A Mokep production, in association with Fanyar. (International sales: Mokep, Budapest.) Produced by Csaba Bereczki, Andras Bohm. Directed, written by Gyorgy Palfi.

With: Ferenc Bandi, Mrs. Jozsef Racz, Jozsef Farkas, Ferenc Nagy, Mrs. Ferenc Virag, Janos F. Kovacs, Mrs. Janos Nagy, Agi Margitai, Eszter Onodi, Attila Kaszas, Katalin Balatoni.

. . .

An old peasant sits on a roadside and starts hiccuping in slow, rhythmic fashion; insects, animals and workers toil in the hot landscape; and slowly a weird murder mystery unfolds behind the serene banalities of village life in "Hukkle." Almost unclassifiable pic, with no dialogue and the look of a precisely shot ethnographic/nature documentary, is a true original -- the freshest pic in Budapest's recent Hungarian Film Week and a contender for major festival exposure. Beautifully shot, full of droll humor and at 77 minutes never overstaying its welcome, this could even get some theatrical exposure in specialized pastures.
The diploma film of 27-year-old György Palfi -- a student of producer-director Sandor Simo, who died late last year -- "Hukkle" is seen by the writer-director as a feature film, with all the characters "cast" in their parts in the same way as regular thesps. (For Hungarian auds, Palfi also includes, in small roles, pro actors such as Agi Margitai and Eszter Onodi, to underline his point.) But at the end of the day it's a unique goulash that keeps teasing the viewer and, late on, springs a couple of major, loony surprises.

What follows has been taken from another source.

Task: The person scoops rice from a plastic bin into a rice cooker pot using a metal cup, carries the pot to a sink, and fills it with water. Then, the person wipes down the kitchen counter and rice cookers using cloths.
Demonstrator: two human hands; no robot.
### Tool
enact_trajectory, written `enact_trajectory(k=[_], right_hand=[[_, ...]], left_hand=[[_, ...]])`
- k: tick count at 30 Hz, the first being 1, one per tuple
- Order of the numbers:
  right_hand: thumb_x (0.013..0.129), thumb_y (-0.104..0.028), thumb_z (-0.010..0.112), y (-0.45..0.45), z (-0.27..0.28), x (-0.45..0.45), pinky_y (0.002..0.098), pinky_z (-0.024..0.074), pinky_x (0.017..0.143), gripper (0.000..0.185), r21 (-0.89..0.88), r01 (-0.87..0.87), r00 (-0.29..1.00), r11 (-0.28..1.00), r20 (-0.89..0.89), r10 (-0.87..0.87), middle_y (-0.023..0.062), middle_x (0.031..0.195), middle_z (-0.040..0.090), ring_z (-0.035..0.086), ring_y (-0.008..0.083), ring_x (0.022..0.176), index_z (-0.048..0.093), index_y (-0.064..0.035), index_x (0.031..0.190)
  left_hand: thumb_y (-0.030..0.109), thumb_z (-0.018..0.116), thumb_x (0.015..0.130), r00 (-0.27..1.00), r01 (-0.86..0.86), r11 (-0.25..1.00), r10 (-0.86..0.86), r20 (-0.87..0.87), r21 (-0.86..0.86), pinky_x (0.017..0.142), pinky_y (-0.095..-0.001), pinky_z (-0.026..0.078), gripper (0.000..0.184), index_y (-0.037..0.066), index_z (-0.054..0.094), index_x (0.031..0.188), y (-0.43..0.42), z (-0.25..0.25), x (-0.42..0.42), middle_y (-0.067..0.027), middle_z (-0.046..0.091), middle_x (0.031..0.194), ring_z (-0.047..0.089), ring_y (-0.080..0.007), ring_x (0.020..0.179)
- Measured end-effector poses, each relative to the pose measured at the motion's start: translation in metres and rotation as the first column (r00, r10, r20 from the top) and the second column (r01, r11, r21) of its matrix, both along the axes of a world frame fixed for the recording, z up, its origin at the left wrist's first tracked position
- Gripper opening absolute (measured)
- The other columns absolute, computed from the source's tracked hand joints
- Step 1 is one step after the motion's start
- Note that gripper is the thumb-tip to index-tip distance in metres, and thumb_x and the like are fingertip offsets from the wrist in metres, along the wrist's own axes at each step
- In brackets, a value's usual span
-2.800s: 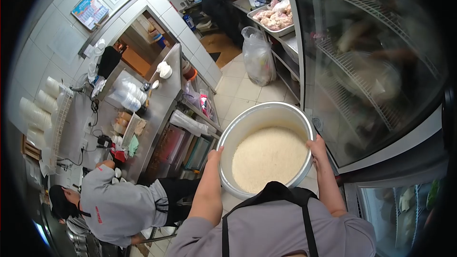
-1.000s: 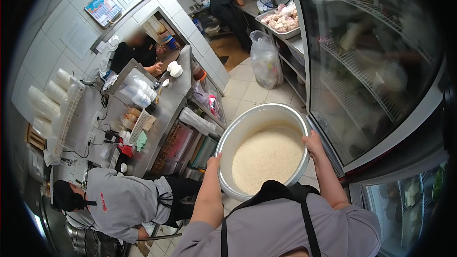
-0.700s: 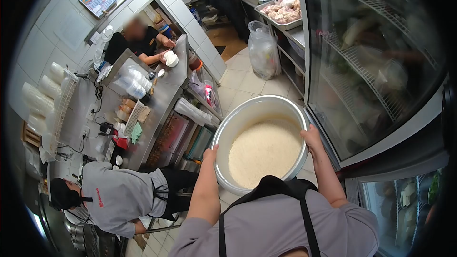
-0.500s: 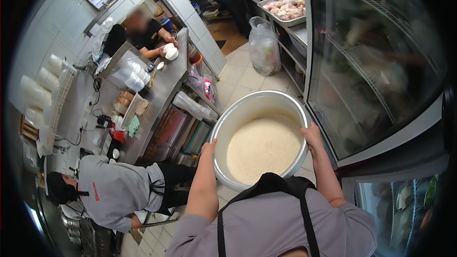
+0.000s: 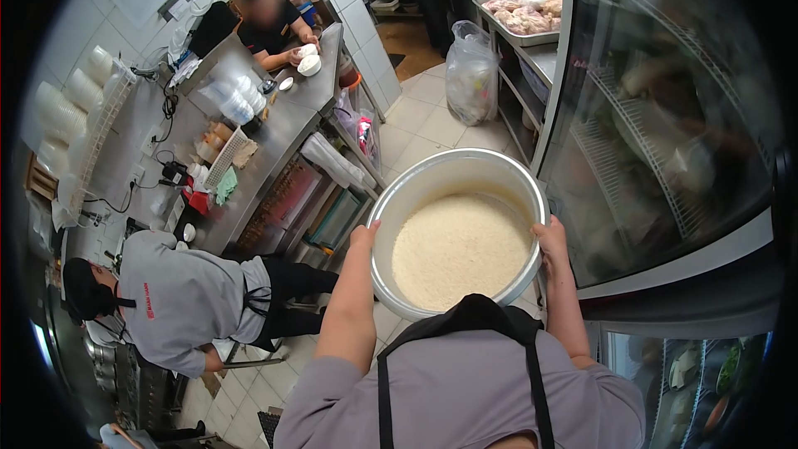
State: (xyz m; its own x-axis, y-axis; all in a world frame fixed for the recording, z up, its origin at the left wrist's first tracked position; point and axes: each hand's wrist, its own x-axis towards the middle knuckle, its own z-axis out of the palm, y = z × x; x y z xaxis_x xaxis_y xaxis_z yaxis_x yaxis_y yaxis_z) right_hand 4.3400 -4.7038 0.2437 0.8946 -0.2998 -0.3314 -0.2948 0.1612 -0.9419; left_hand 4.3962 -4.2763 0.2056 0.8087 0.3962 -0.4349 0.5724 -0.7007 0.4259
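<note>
A large round metal pot (image 5: 378, 270), partly filled with pale grains (image 5: 461, 249), is held up in front of my chest. My left hand (image 5: 364, 235) grips its left rim, and my right hand (image 5: 550, 237) grips the right rim. Both hands have their fingers wrapped at the edge, with the fingertips partly hidden behind the pot. The pot tilts slightly, so its inside faces me. Below its near edge is my black apron (image 5: 478, 312).
A glass-door fridge (image 5: 665, 133) stands close on the right. On the left runs a steel counter (image 5: 287, 125), with a person in grey (image 5: 179, 299) beside it and another behind it. Ahead are a plastic bag (image 5: 471, 75) and a tray of raw meat (image 5: 528, 12).
The view has shifted, and the floor bag and meat tray appear further right and higher. The person behind the counter now handles white bowls. Both my hands keep hold of the pot.
</note>
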Motion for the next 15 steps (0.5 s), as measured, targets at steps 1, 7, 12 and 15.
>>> enact_trajectory(k=[1, 7, 12, 15], right_hand=[[0.067, 0.000, 0.051, -0.0008, 0.0003, -0.0002, 0.0299, 0.0461, 0.066, 0.036, -0.007, 0.001, 1.000, 1.000, -0.007, -0.001, 0.0125, 0.086, 0.060, 0.058, 0.0195, 0.073, 0.051, 0.0030, 0.103], [0.066, 0.000, 0.051, -0.0031, 0.0004, -0.0013, 0.0296, 0.0455, 0.067, 0.035, -0.004, 0.017, 1.000, 1.000, 0.000, -0.017, 0.0114, 0.085, 0.059, 0.057, 0.0189, 0.073, 0.051, 0.0028, 0.101], [0.066, -0.001, 0.050, -0.0039, 0.0013, -0.0044, 0.0296, 0.0455, 0.067, 0.036, -0.001, 0.021, 1.000, 1.000, 0.013, -0.021, 0.0114, 0.085, 0.059, 0.057, 0.0188, 0.073, 0.051, 0.0032, 0.102], [0.066, -0.001, 0.050, -0.0059, -0.0041, -0.0040, 0.0295, 0.0454, 0.067, 0.036, 0.009, 0.013, 1.000, 1.000, 0.026, -0.013, 0.0114, 0.086, 0.059, 0.057, 0.0186, 0.073, 0.051, 0.0035, 0.102]], left_hand=[[0.059, 0.044, 0.081, 1.000, 0.010, 1.000, -0.010, -0.005, -0.001, 0.093, -0.0366, 0.036, 0.076, -0.010, 0.051, 0.111, -0.0006, 0.0007, -0.0001, -0.0279, 0.051, 0.114, 0.048, -0.0358, 0.110], [0.060, 0.043, 0.081, 1.000, 0.008, 1.000, -0.008, -0.027, -0.001, 0.093, -0.0365, 0.036, 0.078, -0.010, 0.050, 0.113, -0.0041, 0.0010, 0.0021, -0.0273, 0.050, 0.116, 0.048, -0.0352, 0.110], [0.061, 0.042, 0.080, 0.998, 0.021, 1.000, -0.021, -0.051, 0.014, 0.092, -0.0366, 0.036, 0.079, -0.010, 0.051, 0.112, -0.0048, 0.0009, 0.0040, -0.0269, 0.051, 0.115, 0.049, -0.0348, 0.110], [0.062, 0.041, 0.080, 0.999, 0.019, 1.000, -0.019, -0.044, 0.006, 0.092, -0.0367, 0.036, 0.079, -0.010, 0.051, 0.112, -0.0065, 0.0001, 0.0028, -0.0270, 0.051, 0.115, 0.049, -0.0349, 0.110]])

Following an umbrous opening that sets up the idea of a hidden threat, pic settles down into the tempo of a leisurely docu, sketching the slow pace of country life during a hot summer day. Strikingly shot closeups of etymological life seem to augur some kind of Magyar "Microcosmos," but there's a feeling of something going on beneath the surface -- a gentle manipulation of the viewer that briefly cranks up a notch when the movie appears to break down during a segue to the village bar.

As an elaborate reverse tracking shot through a sewing factory shows, this isn't some caught-on-the-run docu, either. The soundtrack is highly worked, as well, bringing a sense of expectation to such mundane scenes as an old woman preparing a meal for her family. And then a kitten suddenly dies in the yard of a home.

At the 30-minute point, more dark imagery starts to pepper the film: a police car, a funeral, a bee absent-mindedly crushed to death between two fingers, a mole killed by a hoe. Fifty minutes in, the murder mystery reveals its victim, with other surprises to follow.

Pic almost requires two viewings to reveal its secrets, though Palfi's two brief f/x coups during the latter half work mostly on the basis on sheer surprise, given the film's largely placid, seemingly harmless surface. Performances are utterly natural, and considerable concentration is needed to work out the "plot."

Entire pic, shot around a village near Lake Balaton, was lensed in only 30 days, from a script that was a mere 15 pages. "Hukkle" -- pronounced "hoo-kleh" in Hungarian -- is an invented, onomatopoeic word, mimicking the rhythmic hiccuping of the old man that frames the movie.

Camera (color), Gergely Poharnok; editor, Gabor Marinkas; music, Balazs Barna, Samu Gryllus; sound, Tamas Zanyi. Reviewed at Hungarian Film Week, Budapest, Feb. 4, 2002. Running time: 77 MIN.